Exercise brief:
Search the records for the string "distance", then copy each line that has it.
(Beginning of Material shown)
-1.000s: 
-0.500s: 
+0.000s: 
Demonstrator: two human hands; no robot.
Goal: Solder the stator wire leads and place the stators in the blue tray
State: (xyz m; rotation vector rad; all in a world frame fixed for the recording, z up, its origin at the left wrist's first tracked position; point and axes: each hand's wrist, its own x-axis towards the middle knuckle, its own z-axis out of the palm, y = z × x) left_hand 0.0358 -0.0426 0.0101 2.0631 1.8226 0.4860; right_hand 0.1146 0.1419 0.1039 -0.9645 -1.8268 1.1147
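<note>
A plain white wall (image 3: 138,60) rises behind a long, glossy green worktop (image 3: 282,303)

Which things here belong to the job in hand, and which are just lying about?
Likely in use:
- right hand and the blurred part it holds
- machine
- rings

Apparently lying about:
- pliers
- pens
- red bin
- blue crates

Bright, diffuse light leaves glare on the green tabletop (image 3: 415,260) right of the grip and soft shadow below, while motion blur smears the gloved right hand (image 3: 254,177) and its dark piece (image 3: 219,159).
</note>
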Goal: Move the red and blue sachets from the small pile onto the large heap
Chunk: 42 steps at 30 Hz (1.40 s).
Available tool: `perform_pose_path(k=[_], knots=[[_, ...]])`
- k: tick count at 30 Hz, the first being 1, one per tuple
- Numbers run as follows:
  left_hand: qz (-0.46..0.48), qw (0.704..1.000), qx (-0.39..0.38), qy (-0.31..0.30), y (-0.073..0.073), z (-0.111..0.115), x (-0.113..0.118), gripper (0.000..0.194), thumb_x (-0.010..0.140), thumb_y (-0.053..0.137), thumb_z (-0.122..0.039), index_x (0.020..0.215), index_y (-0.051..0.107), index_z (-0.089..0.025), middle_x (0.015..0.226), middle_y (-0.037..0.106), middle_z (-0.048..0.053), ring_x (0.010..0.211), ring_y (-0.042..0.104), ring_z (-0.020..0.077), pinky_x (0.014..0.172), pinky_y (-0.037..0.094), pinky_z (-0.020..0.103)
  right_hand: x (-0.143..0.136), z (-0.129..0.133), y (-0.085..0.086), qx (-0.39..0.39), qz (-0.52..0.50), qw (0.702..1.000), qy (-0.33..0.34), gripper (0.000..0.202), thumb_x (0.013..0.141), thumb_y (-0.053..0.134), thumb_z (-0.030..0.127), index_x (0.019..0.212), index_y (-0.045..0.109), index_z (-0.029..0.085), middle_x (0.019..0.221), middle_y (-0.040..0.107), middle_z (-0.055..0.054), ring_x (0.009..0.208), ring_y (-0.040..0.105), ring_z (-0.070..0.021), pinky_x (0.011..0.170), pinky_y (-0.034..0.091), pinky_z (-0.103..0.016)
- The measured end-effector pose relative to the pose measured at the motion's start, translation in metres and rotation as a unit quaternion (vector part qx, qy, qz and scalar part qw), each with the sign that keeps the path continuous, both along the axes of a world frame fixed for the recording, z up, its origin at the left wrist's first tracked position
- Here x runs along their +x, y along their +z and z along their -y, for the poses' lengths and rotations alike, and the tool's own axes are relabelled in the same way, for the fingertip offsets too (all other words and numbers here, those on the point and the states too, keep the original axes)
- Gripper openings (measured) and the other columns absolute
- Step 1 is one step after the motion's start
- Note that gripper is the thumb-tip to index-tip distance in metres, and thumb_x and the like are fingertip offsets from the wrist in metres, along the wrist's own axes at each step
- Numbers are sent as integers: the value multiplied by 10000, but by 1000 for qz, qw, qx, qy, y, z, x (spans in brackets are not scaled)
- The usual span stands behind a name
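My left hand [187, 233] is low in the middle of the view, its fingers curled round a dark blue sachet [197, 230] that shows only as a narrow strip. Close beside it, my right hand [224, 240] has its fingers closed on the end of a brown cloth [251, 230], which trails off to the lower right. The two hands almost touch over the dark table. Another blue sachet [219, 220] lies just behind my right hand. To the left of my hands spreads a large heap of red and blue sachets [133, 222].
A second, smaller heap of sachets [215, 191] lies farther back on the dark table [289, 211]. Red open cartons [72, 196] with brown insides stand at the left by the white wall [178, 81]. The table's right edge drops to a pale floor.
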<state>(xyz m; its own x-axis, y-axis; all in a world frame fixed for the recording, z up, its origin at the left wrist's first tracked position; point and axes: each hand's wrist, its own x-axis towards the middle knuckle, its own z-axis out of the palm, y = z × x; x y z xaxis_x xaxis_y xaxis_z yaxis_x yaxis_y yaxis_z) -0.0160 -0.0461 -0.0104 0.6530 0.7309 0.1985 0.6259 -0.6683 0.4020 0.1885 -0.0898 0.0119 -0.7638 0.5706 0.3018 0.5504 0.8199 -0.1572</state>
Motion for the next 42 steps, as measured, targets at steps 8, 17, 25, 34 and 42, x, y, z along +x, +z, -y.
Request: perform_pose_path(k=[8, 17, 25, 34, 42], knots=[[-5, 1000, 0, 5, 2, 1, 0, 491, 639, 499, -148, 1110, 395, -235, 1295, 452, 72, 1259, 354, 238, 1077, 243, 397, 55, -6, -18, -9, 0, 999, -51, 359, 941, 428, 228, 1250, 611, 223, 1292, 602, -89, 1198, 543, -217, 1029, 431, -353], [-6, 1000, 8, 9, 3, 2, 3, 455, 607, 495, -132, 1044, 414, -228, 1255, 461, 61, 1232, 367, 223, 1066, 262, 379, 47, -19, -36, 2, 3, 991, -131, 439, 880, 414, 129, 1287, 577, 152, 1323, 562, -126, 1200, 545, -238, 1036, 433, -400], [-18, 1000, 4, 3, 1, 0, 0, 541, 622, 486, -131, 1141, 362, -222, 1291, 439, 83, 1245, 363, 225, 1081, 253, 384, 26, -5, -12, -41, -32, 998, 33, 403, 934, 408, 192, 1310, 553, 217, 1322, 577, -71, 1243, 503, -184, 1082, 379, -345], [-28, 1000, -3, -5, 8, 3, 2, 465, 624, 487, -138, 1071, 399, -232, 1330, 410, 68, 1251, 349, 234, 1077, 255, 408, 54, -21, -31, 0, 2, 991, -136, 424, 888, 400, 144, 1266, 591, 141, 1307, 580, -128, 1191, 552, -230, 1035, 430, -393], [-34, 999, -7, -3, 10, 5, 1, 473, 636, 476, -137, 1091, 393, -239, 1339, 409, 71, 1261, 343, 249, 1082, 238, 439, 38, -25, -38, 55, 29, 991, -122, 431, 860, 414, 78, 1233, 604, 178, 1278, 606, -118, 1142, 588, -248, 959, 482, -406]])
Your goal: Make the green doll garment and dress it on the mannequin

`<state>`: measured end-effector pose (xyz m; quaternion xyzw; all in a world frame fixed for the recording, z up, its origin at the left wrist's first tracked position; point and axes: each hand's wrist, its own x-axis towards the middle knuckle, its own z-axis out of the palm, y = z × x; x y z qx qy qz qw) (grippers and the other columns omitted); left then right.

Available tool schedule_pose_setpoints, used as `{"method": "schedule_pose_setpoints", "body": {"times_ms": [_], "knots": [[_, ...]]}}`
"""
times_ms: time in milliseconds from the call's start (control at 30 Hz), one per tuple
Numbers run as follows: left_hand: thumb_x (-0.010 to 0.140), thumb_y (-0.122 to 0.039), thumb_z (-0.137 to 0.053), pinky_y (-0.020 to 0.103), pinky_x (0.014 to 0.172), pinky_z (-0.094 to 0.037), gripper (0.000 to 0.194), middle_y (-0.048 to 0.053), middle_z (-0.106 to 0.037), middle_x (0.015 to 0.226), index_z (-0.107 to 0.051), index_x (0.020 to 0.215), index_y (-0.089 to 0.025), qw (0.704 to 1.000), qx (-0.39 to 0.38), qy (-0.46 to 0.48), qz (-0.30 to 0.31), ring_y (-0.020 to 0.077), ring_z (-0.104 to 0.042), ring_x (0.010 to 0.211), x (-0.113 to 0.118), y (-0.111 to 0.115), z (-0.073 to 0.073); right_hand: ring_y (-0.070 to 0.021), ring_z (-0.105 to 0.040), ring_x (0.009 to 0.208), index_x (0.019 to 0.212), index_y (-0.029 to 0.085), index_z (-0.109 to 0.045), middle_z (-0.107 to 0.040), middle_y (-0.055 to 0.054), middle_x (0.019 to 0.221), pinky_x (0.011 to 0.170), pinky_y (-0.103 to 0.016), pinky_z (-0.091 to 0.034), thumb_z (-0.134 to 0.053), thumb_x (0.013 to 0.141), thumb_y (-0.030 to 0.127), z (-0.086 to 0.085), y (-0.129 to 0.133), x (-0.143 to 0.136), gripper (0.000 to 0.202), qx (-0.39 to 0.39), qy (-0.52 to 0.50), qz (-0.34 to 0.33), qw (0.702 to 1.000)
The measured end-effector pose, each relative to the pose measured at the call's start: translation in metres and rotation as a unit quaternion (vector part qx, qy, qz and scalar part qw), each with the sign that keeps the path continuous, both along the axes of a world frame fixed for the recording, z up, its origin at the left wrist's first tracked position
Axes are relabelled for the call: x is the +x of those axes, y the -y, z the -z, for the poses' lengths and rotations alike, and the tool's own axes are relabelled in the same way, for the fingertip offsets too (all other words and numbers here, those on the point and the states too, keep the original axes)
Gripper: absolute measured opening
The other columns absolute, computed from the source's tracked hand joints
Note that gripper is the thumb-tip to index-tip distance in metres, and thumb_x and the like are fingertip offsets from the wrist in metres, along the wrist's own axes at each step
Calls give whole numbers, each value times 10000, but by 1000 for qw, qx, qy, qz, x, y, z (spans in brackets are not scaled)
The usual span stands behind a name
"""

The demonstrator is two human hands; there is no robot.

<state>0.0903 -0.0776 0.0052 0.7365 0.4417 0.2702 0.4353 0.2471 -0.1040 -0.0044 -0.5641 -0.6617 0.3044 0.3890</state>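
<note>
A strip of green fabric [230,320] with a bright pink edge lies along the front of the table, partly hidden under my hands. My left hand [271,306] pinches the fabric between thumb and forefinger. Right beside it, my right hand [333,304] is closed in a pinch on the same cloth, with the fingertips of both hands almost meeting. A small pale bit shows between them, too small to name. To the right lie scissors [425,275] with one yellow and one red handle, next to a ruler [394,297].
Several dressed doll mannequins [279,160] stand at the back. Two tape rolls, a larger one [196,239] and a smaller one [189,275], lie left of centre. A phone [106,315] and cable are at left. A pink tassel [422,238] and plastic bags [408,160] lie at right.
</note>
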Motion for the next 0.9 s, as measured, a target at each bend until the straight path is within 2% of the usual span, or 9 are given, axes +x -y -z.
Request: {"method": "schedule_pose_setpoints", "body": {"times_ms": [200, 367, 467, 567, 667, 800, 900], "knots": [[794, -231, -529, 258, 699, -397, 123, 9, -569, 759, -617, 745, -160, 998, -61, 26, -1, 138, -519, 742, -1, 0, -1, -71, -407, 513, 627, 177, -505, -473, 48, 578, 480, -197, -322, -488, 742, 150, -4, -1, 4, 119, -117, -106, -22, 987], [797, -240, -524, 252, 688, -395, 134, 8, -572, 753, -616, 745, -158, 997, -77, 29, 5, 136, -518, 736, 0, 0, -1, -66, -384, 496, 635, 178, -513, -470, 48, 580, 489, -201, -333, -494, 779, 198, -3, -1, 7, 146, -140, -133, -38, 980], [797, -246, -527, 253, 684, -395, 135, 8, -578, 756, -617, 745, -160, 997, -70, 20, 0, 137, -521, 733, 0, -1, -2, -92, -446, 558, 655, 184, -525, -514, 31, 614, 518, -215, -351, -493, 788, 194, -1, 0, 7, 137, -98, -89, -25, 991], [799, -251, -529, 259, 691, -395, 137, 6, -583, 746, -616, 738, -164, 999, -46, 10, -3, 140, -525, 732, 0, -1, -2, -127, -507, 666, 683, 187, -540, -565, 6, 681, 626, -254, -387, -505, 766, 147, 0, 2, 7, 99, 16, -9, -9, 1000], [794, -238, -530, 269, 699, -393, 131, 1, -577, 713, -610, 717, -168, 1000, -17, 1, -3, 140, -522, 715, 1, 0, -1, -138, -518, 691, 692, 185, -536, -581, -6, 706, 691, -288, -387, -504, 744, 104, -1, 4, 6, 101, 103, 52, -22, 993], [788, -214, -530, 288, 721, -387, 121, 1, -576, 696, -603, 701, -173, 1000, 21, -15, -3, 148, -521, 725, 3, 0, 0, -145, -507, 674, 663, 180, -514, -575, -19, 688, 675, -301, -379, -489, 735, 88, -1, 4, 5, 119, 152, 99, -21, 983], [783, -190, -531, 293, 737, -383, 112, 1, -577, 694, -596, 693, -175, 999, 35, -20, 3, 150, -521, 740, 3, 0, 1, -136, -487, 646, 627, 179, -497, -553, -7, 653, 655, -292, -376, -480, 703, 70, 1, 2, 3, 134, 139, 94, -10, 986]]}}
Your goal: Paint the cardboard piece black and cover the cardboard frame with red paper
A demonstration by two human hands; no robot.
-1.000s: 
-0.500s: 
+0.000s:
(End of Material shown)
Exercise result:
- Note that gripper is the thumb-tip to index-tip distance in metres, and thumb_x and the like are fingertip offsets from the wrist in metres, along the wrist's own axes at each step
Note that gripper is the thumb-tip to index-tip distance in metres, and thumb_x and the like are fingertip offsets from the wrist in metres, along the wrist's own axes at each step

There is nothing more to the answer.